Aqui ninguem e inocente peça Mauricio Paroni de Castro

Page 44

Antigas escrituras budistas Ao conversar com o diretor de cinema Beto Brant, com quem compartilho uma estética que preza os dramas e estórias nos confins entre ficção e realidade, ele me perguntou qual o interesse que o levaria, como espectador, a sair de casa para ouvir o que um estilista medíocre como Kuko Jimenez diz. Respondi-lhe que isto em si já era uma conquista: ele não havia perguntado sobre o espetáculo, sobre o ator que interpretava Kuko Jimenez ou sobre os autores ou diretores. Ele havia perguntado sobre Kuko. No silêncio da madrugada após aquela conversa, as respostas mais profundas vieram à tona. Com Thierry, na arena dramática, eu havia somente trabalhado a partir de personagens de Tennessee Williams e John Cassavettes, e com Graham a deriva era um simples exercício de escrita e vivência, jamais a base principal da dramaturgia, e mesmo assim tratava-se de figuras da estatura de Walter Benjamin. Jamais enfocara pessoas comuns, como a maioria das personagens de Voltaire de Souza que os atores escolheram para “derivar”. Enfim, há uma lacuna de personagens que ressaltem o valor que, em minha vida particular, confiro a quem vive no anonimato.
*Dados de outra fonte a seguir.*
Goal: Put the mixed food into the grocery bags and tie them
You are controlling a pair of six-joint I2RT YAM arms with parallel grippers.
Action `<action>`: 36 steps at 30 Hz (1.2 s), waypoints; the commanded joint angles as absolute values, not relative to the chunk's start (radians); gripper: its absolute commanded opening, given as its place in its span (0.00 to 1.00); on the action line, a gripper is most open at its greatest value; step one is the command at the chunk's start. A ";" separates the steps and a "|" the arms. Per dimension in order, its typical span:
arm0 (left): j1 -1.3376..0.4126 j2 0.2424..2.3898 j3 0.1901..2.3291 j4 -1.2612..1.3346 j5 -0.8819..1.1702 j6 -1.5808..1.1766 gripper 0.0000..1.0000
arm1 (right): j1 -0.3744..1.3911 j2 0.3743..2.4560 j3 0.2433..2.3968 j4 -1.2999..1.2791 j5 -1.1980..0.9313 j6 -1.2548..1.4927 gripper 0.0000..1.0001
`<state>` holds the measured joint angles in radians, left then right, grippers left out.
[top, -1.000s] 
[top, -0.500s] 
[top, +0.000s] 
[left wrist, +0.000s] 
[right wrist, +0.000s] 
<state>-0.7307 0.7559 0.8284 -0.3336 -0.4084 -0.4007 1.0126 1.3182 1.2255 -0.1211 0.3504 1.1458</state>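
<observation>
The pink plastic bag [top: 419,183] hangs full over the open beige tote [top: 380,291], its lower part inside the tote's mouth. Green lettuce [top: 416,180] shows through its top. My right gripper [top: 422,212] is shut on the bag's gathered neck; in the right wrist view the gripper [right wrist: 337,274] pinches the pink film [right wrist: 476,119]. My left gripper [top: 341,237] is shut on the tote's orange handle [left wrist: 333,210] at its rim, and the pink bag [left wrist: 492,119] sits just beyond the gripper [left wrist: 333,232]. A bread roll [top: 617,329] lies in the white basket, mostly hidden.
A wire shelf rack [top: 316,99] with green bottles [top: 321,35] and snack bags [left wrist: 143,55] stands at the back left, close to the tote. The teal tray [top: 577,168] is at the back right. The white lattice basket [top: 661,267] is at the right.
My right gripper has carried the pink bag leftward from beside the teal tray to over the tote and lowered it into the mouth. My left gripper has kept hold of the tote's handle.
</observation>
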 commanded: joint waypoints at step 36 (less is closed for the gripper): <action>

Percebo somente agora que Aqui ninguém é inocente é também a busca de uma chave interpretativa que possa ilustrar no palco essa realidade urgente. Sem buscar a “falsa nobreza” de que nós, do teatro, injustamente nos vangloriamos em relação a outras artes performáticas. A lacuna é geral nesse tipo de dramaturgia, e pode ser uma das causas da enganosa falta de fôlego do teatro contemporâneo no cativar o público. Já na dramaturgia convencional, não há texto britânico ou americano que não tenha pessoas comuns presentes. Não é por acaso que as platéias por lá vivem lotadas.